L'Afghanistan est devenu une épine au pied: certains ne prévoient-ils pas que ce sera le «Vietnam» de Barack Obama?

Le scepticisme, sinon la franche hostilité, est le sentiment qui domine dans l'opinion publique des nations qui y combattent, y compris chez les Américains. Le Congrès et même la haute gomme de l'appareil militaire des États-Unis, civile et en uniforme, sont divisés sur ce qu'il convient de faire. Au Canada, le cinquième «rapport d'étape», déposé mardi, est plus que circonspect quant aux progrès accomplis. Et, comme on le sait, nous cesserons de combattre en Afghanistan en 2011, mais pour faire quoi et dans quel cadre? Cela reste à déterminer.

Hier, Stephen Harper s'est entretenu avec Barack Obama à la Maison-Blanche.

Les deux hommes ont parlé de l'Afghanistan, bien sûr. Mais de façon visiblement moins pressante que des échanges transfrontaliers ou des... avions nolisés de la Ligue nationale de hockey! Ni le président ni le premier ministre n'ont évoqué de demandes ou d'intentions nouvelles quant à l'avenir des Forces armées canadiennes en Afghanistan.

 

Sur un plan plus global, Barack Obama a avoué que la stratégie occidentale dans ce pays n'a pas toujours été «aussi claire qu'elle aurait pu l'être». Et que toute décision - sur l'augmentation des effectifs, par exemple - ne pourra être prise qu'en fonction d'une nouvelle stratégie que l'on attend toujours.

Or, cette stratégie devra être, non seulement nouvelle, mais surtout réaliste et modeste.

Réaliste?

Cela consiste à se rendre compte que «construire une nation» (nation building) en Afghanistan est, quels que soient les moyens déployés, hors de portée. «Dans quelques années, l'Afghanistan sera toujours pauvre, corrompu et dysfonctionnel», prévient (dans Newsweek) Fareed Zakaria, l'un des commentateurs les plus respectés aux États-Unis.

Tout près de 1400 soldats occidentaux, dont 130 Canadiens, sont morts en Afghanistan et 108 000 s'y trouvent toujours... en dépit de quoi les talibans gagnent du terrain.

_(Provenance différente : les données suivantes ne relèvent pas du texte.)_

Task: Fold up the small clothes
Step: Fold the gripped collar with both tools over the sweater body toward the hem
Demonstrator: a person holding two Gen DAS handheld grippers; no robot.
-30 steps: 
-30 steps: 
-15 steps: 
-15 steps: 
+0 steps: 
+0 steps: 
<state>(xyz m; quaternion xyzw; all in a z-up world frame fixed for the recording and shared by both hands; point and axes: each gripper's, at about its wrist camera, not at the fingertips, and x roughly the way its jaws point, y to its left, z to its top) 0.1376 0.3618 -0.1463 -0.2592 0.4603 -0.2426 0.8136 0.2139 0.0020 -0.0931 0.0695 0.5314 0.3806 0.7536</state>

La corruption et l'économie fondée sur le pavot se portent mieux que jamais. Le milliard de dollars investi par le Canada dans la reconstruction est évanescent (par exemple, on a construit cinq écoles sur les 50 prévues). Enfin, l'élection présidentielle du 20 août a été, disons-le, un échec: 33% des bulletins pourraient être des produits de la fraude; un second tour n'est toujours pas écarté; le pays est entretemps sans gouvernement fonctionnel.

Modeste?

Cela consiste largement à revenir à l'objectif d'origine: s'assurer que l'Afghanistan ne sera plus un sanctuaire pour le terrorisme islamiste. Pour cela, ce qu'on pourrait appeler la «diplomatie de terrain» sera la meilleure arme, au service d'une stratégie de compromis nationaux et de négociations locales entre ceux, et avec ceux, qui détiennent de facto le pouvoir.

Que ça plaise ou non, ce sera ultimement le seul moyen d'abaisser le niveau de violence. Et de permettre à l'aide économique ou humanitaire, dont celle du Canada, de vraiment se déployer.